In [2]:
figsize( 12.5 ,4)
import scipy.stats as stats
Most of you are likely familar with the git-repository website Github. An observed phenomenon on Github is the scale-ness of the popularity of repositories. Here, for lack of a better measure, we use the numbers of stars and forks to measure popularity. This is not a bad measure, but it can ignore page-views, downloads and tends to overemphasize older repositories. Since we will be studying all repositories and not a single one, the absense of these measures is not as relevant.
Contained in this folder is a Python script for scrapping data from Github on the popularity of repos. The script requires the Requests
and BeautifulSoup
libraries, but if you don't have that installed, provided in the ./data
folder is the same data from a previous date (Feburary 18, 2013 at last pull). The data is the fraction of repositories with stars equal to or greater than $2^k,\; k = 0,...,15$ and the fraction of repositories with forks equal to or than $2^k,\; k = 0,...,15$.
In [1]:
run github_datapull.py
In [3]:
plt.plot( ( stars_to_explore), repo_with_stars, label = "stars" )
plt.plot( ( forks_to_explore), repo_with_forks, label = "forks" )
plt.legend(loc = "lower right")
plt.title("Popularity of Repos (as measured by stars and forks)" )
plt.xlabel("$K$")
plt.ylabel("number of repos with stars/forks $K$" )
plt.xlim( -200, 35000 )
Out[3]:
Clearly, we need to adjust the scale of this plot as most of the action is hidden. The number of repos falls very quickly. We will put it on a log-log plot.
In [4]:
plt.plot( log2( stars_to_explore+1), log2(repo_with_stars+1), 'o-', label = "stars" )

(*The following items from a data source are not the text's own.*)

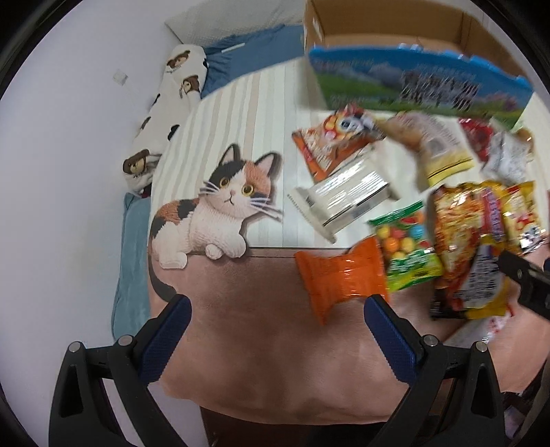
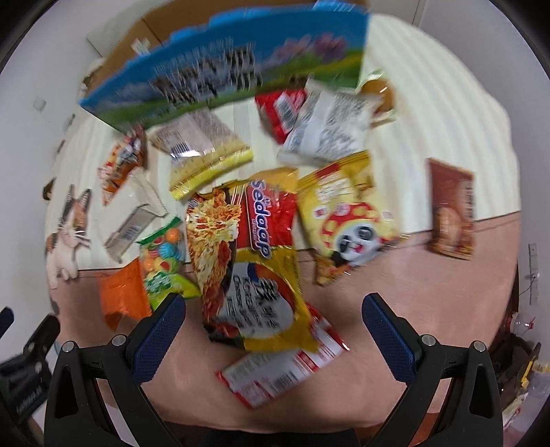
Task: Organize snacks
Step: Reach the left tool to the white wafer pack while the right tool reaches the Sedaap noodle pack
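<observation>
Cardboard box (image 1: 388,20) prob. behind blue carton (image 1: 412,79)

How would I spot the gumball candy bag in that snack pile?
Start at the big blue-and-green cardboard box at the far side of the pile, then come down to the large yellow-and-red Sedaap noodle packet. Just left of it lies the small green plastic bag of gumballs, overlapping a plain orange wrapper. Only it shows multicoloured balls.

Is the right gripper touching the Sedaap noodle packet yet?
Apart. The right wrist view shows the right gripper open, fingers either side above the Sedaap noodle packet, neither touching it.
</observation>
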Action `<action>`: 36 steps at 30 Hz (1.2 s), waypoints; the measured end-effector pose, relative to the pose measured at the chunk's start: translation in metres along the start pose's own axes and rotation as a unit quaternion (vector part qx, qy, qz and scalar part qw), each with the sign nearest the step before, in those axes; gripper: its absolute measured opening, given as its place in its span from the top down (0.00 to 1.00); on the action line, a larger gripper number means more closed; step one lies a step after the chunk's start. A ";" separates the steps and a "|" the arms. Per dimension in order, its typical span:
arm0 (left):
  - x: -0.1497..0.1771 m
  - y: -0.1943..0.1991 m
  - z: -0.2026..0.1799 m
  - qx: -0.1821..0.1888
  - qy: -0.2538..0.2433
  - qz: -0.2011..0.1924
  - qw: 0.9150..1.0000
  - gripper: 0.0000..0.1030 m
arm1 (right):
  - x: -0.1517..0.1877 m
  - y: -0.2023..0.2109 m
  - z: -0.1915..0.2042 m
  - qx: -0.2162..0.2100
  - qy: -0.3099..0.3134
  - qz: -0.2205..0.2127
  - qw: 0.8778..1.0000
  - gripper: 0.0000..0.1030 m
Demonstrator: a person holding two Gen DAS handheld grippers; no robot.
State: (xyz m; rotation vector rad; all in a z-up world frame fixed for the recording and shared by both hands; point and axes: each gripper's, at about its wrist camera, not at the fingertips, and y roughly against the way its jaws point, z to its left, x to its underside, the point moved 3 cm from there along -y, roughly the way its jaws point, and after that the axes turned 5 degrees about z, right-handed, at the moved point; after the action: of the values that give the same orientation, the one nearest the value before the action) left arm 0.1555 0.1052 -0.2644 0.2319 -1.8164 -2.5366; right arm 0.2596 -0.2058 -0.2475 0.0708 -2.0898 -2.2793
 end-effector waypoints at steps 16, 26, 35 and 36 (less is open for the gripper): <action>-0.083 -0.047 -0.045 -0.031 -0.213 -0.057 0.975 0.00 | -0.028 -0.094 0.036 0.031 -0.020 0.061 0.997 0.00; -0.103 -0.080 -0.099 -0.020 -0.354 -0.048 0.934 0.00 | -0.026 -0.133 0.031 0.000 -0.037 0.067 0.997 0.00; -0.124 -0.097 -0.109 0.000 -0.359 -0.036 0.933 0.07 | -0.016 -0.135 0.013 -0.010 -0.039 0.072 0.997 0.00; -0.123 -0.096 -0.108 0.003 -0.359 -0.044 0.933 0.11 | -0.019 -0.129 0.009 -0.011 -0.037 0.074 0.997 0.00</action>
State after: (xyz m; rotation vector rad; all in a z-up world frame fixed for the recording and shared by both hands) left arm 0.2983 0.0463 -0.3749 -0.7316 -2.0231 -2.9130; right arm 0.2770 -0.1848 -0.3752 -0.1657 -2.0293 -2.2496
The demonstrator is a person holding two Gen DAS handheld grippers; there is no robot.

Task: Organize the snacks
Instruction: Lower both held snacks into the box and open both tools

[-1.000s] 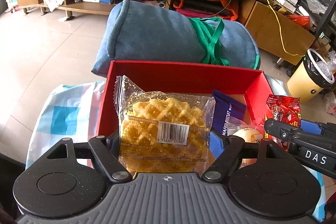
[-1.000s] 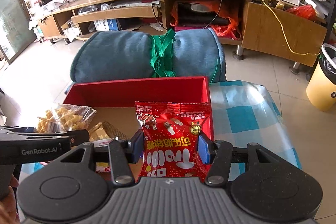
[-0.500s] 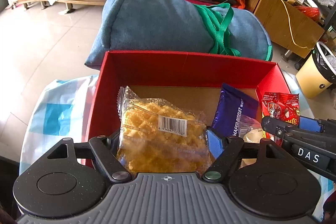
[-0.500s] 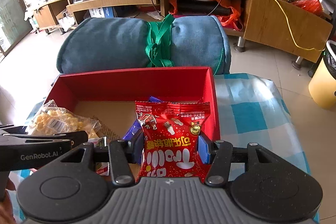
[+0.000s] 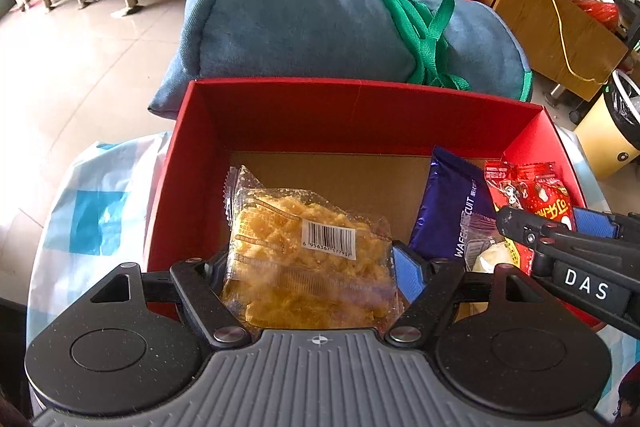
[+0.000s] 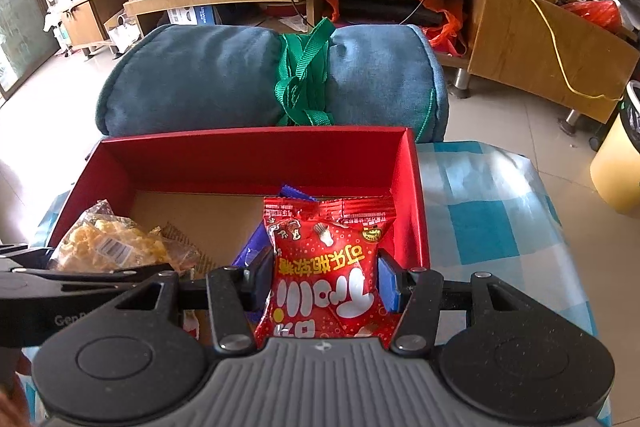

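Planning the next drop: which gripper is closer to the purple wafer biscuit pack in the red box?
Right. The right gripper, shut on the red candy bag, sits right beside the purple wafer pack; the left gripper, holding the waffle pack, is further left.

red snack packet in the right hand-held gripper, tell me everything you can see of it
The red snack packet is a glossy, crinkled foil pouch with white lettering, small cartoon figures and a round yellow badge. Its serrated sealed top edge points away from the camera, so the print reads upside down. The right hand-held gripper clamps it at both sides by blue pads. It hangs over the right end of the red box, before a purple wafer pack.
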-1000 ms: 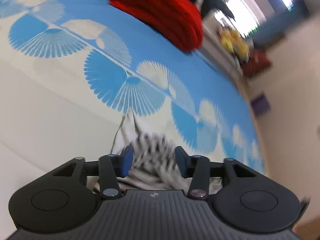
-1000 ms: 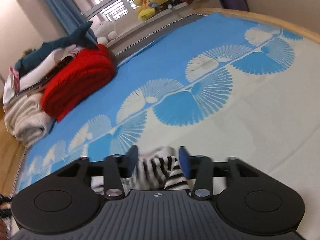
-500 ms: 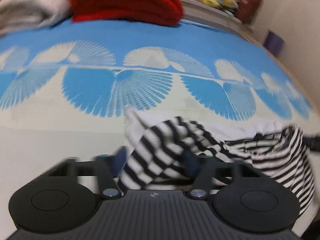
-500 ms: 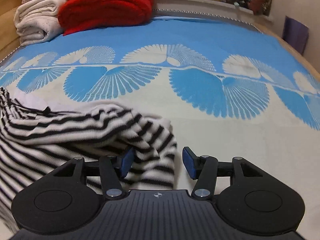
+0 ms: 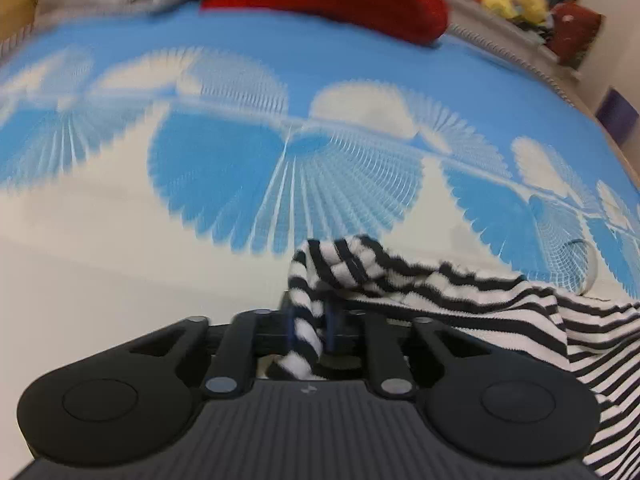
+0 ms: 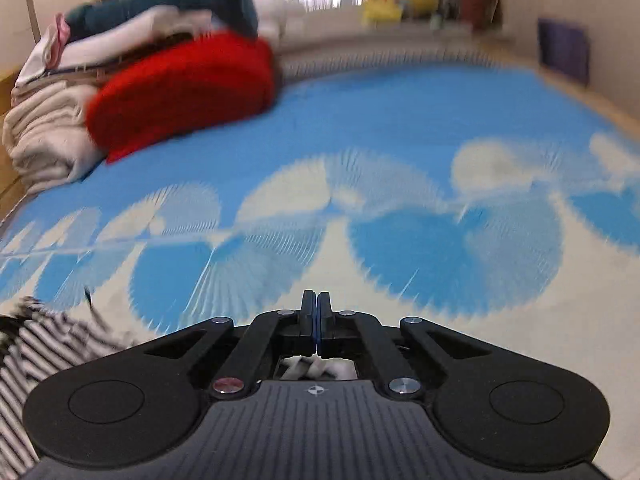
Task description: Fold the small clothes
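Observation:
A black-and-white striped garment point(image 5: 460, 292) lies bunched on the blue-and-cream patterned bed cover point(image 5: 280, 168). My left gripper point(image 5: 309, 326) is shut on a twisted edge of it, and the cloth trails off to the right. In the right wrist view my right gripper point(image 6: 316, 320) has its fingers pressed together, with a bit of striped cloth point(image 6: 308, 368) showing just behind them; the rest of the garment point(image 6: 36, 344) hangs at the lower left.
A red folded blanket point(image 6: 184, 92) and a stack of pale towels point(image 6: 44, 136) with a dark plush shark point(image 6: 224, 4) sit at the head of the bed. Plush toys point(image 5: 512, 0) line the windowsill. A wall point(image 5: 616, 20) runs along the right side.
Both grippers, open around the garment one second ago, have closed. The left one now pinches the striped cloth. Both views have swung and are blurred.

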`<state>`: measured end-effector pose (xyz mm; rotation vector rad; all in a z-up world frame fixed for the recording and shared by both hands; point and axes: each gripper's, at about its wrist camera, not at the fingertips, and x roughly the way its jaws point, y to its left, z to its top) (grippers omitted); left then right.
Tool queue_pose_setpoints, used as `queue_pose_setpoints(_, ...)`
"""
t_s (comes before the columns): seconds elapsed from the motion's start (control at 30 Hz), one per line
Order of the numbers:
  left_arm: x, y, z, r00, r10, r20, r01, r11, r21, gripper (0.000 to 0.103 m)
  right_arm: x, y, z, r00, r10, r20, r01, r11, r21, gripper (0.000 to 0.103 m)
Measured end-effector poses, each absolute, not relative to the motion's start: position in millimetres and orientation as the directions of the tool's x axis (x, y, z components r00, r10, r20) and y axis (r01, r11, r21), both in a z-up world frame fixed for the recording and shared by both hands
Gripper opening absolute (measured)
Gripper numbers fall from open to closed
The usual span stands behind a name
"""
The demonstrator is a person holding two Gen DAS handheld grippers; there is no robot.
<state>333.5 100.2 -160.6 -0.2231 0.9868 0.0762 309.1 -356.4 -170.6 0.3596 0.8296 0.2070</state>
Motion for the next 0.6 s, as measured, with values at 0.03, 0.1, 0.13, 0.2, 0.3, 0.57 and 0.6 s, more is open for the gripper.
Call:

plt.plot( log2( forks_to_explore+1), log2(repo_with_forks+1), 'o-', label = "forks", )
plt.legend(loc = "upper right")
plt.title("Log-Log plot of Popularity of Repos (as measured by stars and forks)" )
plt.xlabel("$\log{K}$")
plt.ylabel("$\log$(number of repos with stars/forks < K )" )
Out[4]:
Both characteristics look like a straight line plotted on a log-log plot. What does this mean? Denote the fraction of repos with greater than or equal to $k$ stars (or forks) $P(k)$. So in the above plot, $\log{P(k)}$ on the y-axis and $\log{k}$ is on the x-axis. The above linear relationship can be written as:
$$ \log_2{P(k)} = \beta\log_2{k} + \alpha$$rearranging by taking both sides to the power of 2:
$$ P(k) = 2^\alpha k^{\beta} = C k^{\beta}, \;\; C = 2^{\alpha}$$This relationship is very interesting. It is called a power-law, and occurs very freqently in social datasets. Why does it occur so frequently in social datasets? It has much to do with a "winner-take-all" or "winner-take-most" effect. Winners in a power-law enviroment are components that seem take a disproportiante amount of the popularity, and keep winning. In term of popularity of repos, winning repos are repos that are very good quailty (intially are winners), and are shared/talked about often (keep winning).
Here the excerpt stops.